When Are Specific Physical Interventions Needed To Treat Pain?

This article was published on: 03/30/22 12:23 PM

Physical therapy is often one of the best choices you can make when you have long-term pain, also called chronic pain, or an injury. It can make you stronger and help you move and feel better suggests that treating pain is not really about fixing some sort of impairment that is causing the persisting problem. For many painful states, there might be no physical impairment that needs addressing to get out of pain, decrease disability, and resume meaningful activities. In fact, the meaningful activity has now become a rehabilitation exercise. It means if the person wants to deadlift, run, play, or garden, then that is the rehab. We slowly expose them to those activities, and they adapt to and tolerate them.

Physical interventions are needed to treat pain, like pain relief exercises. These move target areas where you have pain, so you’re stronger and more flexible, which should make it easier to live your life. Stretching will help you to make your body more kind, so make sure that you are warmed up and that you don’t stretch too far. Do aerobic exercise, which helps you in such ways as decreasing your risk of heart disease, improving cardiovascular conditioning, lowering blood pressure, assisting in weight management, and helping to control your blood sugar. Strengthening exercises like weight lifting, heavy gardening, such as digging and shovelling, climbing stairs, cycling, dancing, pushups, situps, squats, etc.

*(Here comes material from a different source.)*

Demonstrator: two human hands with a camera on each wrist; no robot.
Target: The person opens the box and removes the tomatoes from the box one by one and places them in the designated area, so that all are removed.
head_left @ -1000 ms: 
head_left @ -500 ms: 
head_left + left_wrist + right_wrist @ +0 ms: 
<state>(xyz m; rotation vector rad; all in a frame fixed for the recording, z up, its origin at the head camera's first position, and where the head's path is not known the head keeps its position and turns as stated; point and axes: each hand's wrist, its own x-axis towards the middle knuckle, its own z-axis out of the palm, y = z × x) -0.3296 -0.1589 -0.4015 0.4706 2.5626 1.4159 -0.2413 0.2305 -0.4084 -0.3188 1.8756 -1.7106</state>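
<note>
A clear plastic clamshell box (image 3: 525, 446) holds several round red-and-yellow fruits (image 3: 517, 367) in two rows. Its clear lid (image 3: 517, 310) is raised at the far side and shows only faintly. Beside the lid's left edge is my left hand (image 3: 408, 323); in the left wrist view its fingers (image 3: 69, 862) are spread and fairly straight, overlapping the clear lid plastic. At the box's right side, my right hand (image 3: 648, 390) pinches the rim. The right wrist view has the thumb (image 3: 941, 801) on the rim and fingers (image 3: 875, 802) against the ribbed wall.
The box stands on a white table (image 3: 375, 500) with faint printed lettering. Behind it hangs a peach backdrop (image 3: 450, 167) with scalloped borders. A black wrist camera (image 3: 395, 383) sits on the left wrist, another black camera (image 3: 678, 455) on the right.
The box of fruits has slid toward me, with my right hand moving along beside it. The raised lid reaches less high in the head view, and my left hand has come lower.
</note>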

There are things you can do yourself that might help you feel better. Keep a healthy weight. Putting on extra pounds can slow healing and make some pain worse. A healthy weight might help with pain in the knees, back, hips, or feet. Pain might make you inactive, which can lead to more pain and loss of function. Getting it can reduce pain sensitivity, help healing, and improve your mood. Caffeine and alcohol can get in the way of treatment and increase pain. Join a pain support group. Sometimes, it can help to talk to other people about how they deal with pain. You can share your thoughts while learning from others.